With health care privatization in New Brunswick being described as being in a full gallop, Susan Holt, the Liberal Party Leader, told the NB Media Co-op in March that her party would not further privatize health care and would revisit the contracts with Medavie Blue Cross for health care services. This marks a shift from the last Liberal government in New Brunswick that contracted out extramural and Tele-Care services to Medavie Blue Cross.
The Greens’ David Coon said they would treat access to primary care as a right, eliminate waiting periods, make multi-million dollar investments and convert doctor’s practices into collaborative team-based family practices.
The NDP pledged to launch 40 community health clinics, join the federal pharmacare initiative, work towards universal pharmacare by removing premiums from the current NB Drug Plan while increasing enrollment, and expand Medicare to cover mental health therapy.
In an interview with the NB Media Co-op, Armstrong was joined by her partner and colleague Hugh Armstrong, a professor emeritus of social work at Carleton University and a board member of the Ontario Health Coalition. He argued that profitization is a better term to describe the problems in health care, noting that not-for-profits often hire for-profits to manage them, are governed by corporate representatives and are run on business models.
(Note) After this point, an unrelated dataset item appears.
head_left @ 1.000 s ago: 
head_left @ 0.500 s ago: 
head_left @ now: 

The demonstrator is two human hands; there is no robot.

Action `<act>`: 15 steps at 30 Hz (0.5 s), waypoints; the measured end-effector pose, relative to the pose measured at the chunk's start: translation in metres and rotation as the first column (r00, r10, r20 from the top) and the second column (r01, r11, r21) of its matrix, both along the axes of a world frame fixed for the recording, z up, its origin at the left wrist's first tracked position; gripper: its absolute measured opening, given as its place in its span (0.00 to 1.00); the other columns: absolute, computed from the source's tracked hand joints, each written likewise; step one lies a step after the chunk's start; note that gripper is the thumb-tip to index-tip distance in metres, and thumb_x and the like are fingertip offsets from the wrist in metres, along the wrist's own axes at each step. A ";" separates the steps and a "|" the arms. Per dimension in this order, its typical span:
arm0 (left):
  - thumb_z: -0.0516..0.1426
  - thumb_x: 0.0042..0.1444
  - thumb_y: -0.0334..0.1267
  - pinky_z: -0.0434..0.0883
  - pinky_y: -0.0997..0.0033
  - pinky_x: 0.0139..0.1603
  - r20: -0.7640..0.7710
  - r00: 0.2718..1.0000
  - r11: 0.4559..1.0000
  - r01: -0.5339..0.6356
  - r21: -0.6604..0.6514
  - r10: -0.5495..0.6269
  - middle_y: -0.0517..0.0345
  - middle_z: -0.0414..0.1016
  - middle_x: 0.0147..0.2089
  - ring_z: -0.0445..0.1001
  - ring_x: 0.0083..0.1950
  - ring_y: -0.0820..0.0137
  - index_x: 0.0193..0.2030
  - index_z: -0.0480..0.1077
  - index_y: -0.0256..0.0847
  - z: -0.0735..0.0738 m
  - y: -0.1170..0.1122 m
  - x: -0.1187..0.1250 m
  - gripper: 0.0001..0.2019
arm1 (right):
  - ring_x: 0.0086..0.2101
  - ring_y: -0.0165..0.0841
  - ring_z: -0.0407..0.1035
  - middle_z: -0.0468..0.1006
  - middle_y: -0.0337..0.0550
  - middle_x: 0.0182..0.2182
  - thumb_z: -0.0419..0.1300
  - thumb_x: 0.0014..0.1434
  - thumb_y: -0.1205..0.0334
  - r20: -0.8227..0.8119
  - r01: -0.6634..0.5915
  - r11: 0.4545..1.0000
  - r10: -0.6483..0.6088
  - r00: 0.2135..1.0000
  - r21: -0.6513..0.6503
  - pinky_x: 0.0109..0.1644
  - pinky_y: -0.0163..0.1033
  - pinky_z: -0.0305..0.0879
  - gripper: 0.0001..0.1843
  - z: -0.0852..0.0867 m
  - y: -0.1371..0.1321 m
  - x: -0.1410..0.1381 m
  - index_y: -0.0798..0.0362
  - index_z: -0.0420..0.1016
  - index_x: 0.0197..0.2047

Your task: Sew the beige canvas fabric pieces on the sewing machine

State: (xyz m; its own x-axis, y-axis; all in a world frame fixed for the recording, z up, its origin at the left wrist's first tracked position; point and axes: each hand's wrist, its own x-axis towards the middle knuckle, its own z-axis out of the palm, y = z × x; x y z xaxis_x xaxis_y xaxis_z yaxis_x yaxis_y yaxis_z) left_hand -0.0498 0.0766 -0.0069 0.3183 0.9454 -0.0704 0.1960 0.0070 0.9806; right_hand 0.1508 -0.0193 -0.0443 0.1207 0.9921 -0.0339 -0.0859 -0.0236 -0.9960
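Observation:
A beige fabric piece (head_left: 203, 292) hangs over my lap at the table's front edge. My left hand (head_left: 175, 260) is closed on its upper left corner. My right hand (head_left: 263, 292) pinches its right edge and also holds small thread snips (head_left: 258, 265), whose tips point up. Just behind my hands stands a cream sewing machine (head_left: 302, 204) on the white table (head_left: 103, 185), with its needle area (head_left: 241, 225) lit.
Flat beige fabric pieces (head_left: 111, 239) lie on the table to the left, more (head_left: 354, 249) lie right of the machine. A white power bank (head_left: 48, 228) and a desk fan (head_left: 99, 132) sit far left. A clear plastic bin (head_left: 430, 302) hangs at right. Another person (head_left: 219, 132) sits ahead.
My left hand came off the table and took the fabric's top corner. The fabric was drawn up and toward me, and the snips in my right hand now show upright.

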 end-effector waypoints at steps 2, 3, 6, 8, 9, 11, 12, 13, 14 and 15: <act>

Pat Armstrong argued that more money is needed in health care, “but it’s not just about the money.” Armstrong wants to see strategies to retain health care workers, namely improvements to their conditions of work. The Canadian Health Coalition board member also said services need to be kept in the public system and profit needs to be removed from care.
A student taking sociology of health at St. Thomas University remarked that they didn’t expect to be hopeful coming out of a lecture about long-term care, but they were.
An audience member asked Armstrong, “Where does Pat Armstrong find joy?” Without skipping a beat, she said, “Figuring this stuff out.”